We are staying in VA with two of our sons, and that means we're also staying with their better halves as well. They're not married yet, so when I say "better halves," I'm talking about their doggies.
First we have Allie, a Plott Hound/Retriever mix that my #3 son adopted from his aunt several years ago. Allie is a brindle-coated beauty, a wise old lady who would be about 84 in people years but doesn't act a day over 42. She's still got a lot of energy and spunk in her, although her face has gotten very white and her eyes are beginning to show signs of developing cataracts.
Allie is the greatest dog. In a nutshell, she is made up of PURE LOVE. To quote Josh Billings, "A dog is the only thing on earth that loves you even more than you love yourself." Yep, that's Allie. Another great--and oh-so-true--quote from an anonymous source is "May you be half the man your dog thinks you are." Allie again. That old girl makes me feel like the most important person in the world--but I really shouldn't let it go to my head, because she treats most humans exactly the same way she treats me. A great watchdog she is not, since she absolutely adores everyone on sight. As my son said, if a burglar came into the house, she would probably love him, too, and try to lick his face; and if she could talk she'd whimper,"Rub my belly and you can take anything in the house."
Allie likes to lick people. A lot. On the face. On the legs. Pretty much anywhere tasty human skin is exposed. Sometimes, she even licks my jeans. While I can't quite bring myself to let her give me dog kisses on the mouth (and the jeans licking is a bit much), I agree with the anonymous on-line sage who said, "There is no psychiatrist in the world like a puppy licking your face."
Are you beginning to wonder if I Googled "Quotes about dogs" this morning? You're right, I did. That's where I found this little nugget by James Thurber: "Dogs are obsessed with being happy." We humans could take a page out of their playbook, couldn't we? I'd like to be as happy and see things as simply as Allie does.
Son #4 rescued his German Shepherd/Lab mix Finnegan ("Finny" for short) from the animal shelter about a year and a half ago. Finny was about six months old when my son got him. He'd been mistreated and/or neglected in his first home, so he was jumpy and rather wild, and he had serious separation anxiety issues. He became instantly and furiously attached to his new master. When my son leaves the house, he whines in the most pathetic way and stares at the door until he returns. (Unless, of course, you think to distract him with treats; the trauma of separation lessens a little bit when food is involved.) Finny's love for my son is deep--painfully deep. This is Finny last night, staring at the door and anxiously awaiting the return of his master, who'd left briefly to walk his girlfriend home.

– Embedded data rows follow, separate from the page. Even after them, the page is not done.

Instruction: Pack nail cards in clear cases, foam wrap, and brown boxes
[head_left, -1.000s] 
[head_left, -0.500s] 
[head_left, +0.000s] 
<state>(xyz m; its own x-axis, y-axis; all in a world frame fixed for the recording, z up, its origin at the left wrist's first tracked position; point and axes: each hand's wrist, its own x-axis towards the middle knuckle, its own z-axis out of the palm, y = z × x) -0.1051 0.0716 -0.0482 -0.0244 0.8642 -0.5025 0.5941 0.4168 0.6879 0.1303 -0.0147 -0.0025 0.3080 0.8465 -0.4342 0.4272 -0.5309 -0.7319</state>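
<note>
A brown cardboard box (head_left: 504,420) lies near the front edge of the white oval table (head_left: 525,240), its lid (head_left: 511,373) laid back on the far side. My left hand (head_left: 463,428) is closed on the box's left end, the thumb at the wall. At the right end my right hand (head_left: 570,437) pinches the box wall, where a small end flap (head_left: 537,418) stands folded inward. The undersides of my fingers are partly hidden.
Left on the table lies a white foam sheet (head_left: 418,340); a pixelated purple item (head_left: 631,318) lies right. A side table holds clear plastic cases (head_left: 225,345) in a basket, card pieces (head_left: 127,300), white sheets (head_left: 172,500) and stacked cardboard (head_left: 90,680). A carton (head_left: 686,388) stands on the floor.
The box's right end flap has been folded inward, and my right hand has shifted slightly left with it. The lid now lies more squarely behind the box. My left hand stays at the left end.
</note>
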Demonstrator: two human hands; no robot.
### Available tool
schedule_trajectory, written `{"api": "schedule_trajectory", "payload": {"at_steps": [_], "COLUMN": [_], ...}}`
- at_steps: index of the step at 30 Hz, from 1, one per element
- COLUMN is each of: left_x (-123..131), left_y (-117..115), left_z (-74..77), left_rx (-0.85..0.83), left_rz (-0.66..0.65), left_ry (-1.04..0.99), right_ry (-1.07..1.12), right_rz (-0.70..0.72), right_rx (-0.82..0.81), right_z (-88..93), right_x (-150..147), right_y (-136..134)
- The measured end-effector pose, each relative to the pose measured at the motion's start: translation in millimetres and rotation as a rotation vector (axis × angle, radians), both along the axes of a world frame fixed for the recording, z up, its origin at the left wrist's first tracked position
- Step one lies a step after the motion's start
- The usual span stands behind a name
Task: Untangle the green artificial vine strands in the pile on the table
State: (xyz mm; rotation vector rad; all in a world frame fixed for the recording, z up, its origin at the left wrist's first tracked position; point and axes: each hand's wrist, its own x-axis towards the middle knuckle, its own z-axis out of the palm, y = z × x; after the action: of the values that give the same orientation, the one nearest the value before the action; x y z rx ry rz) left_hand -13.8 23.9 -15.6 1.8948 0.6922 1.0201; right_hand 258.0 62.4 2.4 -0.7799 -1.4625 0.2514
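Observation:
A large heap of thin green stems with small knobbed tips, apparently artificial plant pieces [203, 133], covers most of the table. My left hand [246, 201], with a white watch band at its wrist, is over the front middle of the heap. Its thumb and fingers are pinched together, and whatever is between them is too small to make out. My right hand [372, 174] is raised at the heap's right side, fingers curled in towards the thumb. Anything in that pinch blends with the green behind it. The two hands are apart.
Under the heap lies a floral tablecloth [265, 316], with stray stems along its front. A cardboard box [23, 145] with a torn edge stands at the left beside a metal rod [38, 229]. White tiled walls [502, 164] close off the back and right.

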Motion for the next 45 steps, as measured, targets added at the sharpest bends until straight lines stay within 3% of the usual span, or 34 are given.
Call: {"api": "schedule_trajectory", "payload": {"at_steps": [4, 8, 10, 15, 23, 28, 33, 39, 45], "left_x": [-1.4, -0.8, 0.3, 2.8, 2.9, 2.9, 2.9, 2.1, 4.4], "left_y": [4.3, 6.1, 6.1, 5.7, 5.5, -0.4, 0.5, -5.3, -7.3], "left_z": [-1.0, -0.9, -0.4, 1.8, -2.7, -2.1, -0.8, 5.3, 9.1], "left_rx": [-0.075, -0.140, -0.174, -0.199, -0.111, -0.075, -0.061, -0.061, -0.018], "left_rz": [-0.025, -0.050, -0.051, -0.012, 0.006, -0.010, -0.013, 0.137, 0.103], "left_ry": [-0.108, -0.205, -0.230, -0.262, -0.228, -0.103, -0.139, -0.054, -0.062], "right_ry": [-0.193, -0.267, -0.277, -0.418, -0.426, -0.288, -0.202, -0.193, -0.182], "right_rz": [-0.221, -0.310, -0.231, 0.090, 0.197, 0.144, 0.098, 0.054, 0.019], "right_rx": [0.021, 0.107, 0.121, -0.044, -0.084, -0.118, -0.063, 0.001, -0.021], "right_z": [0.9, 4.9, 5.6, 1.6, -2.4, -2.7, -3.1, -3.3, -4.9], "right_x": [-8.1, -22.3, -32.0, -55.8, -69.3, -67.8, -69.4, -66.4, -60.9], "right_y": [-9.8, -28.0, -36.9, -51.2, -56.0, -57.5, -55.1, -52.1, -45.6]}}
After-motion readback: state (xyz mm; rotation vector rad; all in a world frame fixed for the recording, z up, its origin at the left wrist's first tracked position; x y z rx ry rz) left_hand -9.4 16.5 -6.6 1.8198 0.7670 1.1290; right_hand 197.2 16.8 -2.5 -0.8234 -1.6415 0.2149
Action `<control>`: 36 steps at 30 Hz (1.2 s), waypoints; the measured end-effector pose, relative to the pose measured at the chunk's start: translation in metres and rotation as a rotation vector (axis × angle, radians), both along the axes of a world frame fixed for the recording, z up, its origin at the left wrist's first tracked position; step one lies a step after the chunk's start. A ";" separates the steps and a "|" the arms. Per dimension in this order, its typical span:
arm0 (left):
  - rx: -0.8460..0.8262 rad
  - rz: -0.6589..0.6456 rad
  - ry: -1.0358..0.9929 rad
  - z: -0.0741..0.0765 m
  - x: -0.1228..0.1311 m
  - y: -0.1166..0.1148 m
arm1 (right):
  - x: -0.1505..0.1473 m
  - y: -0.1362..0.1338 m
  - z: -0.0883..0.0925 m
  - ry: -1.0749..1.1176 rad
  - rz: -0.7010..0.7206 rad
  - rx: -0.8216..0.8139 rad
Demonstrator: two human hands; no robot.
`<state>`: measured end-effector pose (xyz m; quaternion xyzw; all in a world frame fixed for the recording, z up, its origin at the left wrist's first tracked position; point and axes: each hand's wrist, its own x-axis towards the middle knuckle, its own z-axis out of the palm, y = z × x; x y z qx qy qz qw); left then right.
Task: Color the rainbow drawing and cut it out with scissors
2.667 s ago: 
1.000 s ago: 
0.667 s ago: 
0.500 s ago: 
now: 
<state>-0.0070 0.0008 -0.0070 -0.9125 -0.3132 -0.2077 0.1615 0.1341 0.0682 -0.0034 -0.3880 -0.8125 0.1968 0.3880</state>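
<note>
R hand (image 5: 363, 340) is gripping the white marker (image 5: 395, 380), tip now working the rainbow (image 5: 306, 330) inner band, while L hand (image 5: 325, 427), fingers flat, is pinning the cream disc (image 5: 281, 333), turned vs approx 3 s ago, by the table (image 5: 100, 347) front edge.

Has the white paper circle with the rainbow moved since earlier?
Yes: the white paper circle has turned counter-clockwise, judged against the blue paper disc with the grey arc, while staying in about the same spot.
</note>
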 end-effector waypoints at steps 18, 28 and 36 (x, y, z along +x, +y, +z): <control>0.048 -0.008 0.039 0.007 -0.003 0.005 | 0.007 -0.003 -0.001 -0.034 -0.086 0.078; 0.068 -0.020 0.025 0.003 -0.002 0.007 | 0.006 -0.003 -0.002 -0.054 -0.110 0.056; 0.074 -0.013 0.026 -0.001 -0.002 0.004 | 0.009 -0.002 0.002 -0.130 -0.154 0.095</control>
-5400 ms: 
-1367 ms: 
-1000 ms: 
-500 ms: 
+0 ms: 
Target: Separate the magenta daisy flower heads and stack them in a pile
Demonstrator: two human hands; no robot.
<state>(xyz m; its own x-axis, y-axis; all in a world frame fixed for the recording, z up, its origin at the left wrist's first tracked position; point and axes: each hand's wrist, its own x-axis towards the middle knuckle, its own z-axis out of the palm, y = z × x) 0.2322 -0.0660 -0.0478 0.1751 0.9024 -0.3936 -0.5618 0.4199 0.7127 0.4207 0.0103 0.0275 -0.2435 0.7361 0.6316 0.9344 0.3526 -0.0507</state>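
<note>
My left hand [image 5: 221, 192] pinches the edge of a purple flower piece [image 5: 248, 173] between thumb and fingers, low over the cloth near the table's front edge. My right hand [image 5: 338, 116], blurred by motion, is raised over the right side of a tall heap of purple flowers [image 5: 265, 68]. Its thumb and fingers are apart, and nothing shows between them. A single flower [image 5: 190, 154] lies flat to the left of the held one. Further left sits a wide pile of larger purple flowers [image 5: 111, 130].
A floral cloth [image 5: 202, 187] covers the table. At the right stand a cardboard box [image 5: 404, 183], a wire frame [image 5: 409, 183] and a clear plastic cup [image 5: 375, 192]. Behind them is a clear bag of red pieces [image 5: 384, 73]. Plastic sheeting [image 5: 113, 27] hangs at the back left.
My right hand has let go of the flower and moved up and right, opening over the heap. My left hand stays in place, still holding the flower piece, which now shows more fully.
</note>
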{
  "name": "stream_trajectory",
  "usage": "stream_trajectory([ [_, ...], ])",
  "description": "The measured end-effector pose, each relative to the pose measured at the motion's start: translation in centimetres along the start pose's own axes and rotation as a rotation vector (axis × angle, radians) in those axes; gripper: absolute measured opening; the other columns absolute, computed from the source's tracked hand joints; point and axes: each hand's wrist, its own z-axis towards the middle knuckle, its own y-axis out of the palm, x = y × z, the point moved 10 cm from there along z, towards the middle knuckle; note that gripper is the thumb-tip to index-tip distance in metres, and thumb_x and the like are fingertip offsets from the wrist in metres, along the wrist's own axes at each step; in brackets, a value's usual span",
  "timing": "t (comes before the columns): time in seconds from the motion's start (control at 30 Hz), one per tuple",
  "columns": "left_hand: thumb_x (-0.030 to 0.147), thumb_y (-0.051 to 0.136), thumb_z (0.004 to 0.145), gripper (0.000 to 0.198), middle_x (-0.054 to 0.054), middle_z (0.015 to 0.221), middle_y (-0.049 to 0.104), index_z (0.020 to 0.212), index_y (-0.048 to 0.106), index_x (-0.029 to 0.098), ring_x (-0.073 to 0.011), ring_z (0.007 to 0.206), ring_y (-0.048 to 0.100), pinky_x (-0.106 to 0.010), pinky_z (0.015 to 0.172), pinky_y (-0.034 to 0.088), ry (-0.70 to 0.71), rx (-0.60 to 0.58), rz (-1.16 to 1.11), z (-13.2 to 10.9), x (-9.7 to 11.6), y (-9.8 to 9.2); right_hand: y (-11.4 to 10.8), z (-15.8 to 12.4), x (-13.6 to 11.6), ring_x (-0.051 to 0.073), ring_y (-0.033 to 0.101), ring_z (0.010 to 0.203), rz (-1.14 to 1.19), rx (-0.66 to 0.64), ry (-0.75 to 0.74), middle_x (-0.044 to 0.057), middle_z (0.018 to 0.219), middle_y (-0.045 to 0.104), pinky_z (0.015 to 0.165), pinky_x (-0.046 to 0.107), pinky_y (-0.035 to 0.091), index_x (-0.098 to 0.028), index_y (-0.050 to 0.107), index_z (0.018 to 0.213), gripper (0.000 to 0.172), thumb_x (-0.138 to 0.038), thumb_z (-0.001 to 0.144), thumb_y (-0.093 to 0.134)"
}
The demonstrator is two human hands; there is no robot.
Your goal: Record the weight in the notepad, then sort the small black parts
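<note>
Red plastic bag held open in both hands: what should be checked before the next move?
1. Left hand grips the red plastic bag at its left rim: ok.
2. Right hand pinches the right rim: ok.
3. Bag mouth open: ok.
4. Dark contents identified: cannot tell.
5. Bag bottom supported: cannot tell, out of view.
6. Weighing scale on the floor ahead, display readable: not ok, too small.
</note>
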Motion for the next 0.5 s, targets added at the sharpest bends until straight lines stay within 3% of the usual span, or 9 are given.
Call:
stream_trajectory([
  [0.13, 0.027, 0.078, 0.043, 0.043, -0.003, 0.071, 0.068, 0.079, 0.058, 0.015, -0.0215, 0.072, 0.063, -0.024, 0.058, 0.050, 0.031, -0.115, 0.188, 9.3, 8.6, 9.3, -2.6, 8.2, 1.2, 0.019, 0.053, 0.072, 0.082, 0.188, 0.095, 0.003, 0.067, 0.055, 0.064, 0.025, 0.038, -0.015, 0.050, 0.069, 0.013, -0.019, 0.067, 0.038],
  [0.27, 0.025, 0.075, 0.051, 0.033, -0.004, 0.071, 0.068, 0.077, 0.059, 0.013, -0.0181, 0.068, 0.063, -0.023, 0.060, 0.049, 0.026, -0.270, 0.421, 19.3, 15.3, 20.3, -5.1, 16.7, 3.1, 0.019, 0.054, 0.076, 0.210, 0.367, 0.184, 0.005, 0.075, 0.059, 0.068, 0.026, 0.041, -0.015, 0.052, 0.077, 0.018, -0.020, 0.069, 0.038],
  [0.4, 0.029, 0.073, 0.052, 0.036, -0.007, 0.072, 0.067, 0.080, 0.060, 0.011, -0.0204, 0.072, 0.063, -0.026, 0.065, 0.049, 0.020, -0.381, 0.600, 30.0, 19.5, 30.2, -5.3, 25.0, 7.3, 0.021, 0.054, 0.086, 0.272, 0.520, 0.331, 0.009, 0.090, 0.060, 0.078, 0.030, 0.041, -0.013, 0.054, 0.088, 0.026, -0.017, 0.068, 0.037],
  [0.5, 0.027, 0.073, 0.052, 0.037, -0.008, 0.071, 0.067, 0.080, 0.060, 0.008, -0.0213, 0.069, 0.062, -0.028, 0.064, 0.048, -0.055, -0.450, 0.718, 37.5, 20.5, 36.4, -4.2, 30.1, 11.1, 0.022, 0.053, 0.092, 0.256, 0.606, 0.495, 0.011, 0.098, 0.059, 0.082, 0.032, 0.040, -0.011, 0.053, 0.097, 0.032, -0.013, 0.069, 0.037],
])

Finny and Allie have regulation dog beds on the floor next to son #4's queen-sized bed, but they always vacate them and sleep in his bed with him. How he deals with the dog hair (not to mention the dog smell!) is beyond me. But he says it doesn't bother him a bit. Finny, who truly thinks he's a human, likes to get right under the covers and snuggle, and my son says I should come and see it because he's sure I'd think it was the cutest thing in the world. (I'm sure he's right, so note to self: I must remember to go take a peek at them tonight before I turn in.)
Dogs love their people so much that they can't get enough of them. "When dogs leap onto your bed, it's because they adore you. When cats leap onto your bed, it's because they adore your bed." (~Alisha Everett)
Okay, I was not planning to have this devolve into a post about how much better dogs are than cats...but get ready, because that's what's happening. I can totally relate to James Thurber, who said, "I am not a cat man, but a dog man, and all felines can tell this at a glance--a sharp, vindictive glance." Cats just don't love you the way dogs do, and don't try to convince me that they do.
Finny is a very smart dog, and he has a way of tilting his head when you talk to him so that it looks like he's seriously trying to understand what you're saying. It makes him pretty much irresistible. "A dog's head tilt," you know, "is Kryptonite to humans. We're powerless when exposed to it." That Anonymous really knows what he's talking about, doesn't he? That's a dog's secret superpower: the head tilt thing.